◆ **TO DO**:
In the listing below, find the line containing "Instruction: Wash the" and the line containing "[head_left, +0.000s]". Repeat exactly those two lines and every line between them, nothing more.

◆ **DATA SEGMENT**:
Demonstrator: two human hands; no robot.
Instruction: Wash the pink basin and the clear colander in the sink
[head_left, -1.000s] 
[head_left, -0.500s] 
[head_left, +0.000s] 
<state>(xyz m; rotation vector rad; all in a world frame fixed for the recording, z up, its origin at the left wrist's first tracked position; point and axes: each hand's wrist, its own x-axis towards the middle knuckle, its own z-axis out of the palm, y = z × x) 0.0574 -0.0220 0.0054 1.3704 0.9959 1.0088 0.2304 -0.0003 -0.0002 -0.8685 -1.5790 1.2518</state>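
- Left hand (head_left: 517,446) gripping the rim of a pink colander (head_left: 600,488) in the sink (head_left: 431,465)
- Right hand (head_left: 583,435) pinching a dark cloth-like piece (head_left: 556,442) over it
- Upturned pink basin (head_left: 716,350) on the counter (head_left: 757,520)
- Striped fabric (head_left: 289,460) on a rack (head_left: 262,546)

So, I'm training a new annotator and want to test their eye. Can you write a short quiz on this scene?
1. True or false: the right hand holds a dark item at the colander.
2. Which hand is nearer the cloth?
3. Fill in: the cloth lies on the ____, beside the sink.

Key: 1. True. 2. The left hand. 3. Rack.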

◆ **RESPONSE BELOW**:
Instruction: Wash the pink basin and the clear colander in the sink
[head_left, -1.000s] 
[head_left, -0.500s] 
[head_left, +0.000s] 

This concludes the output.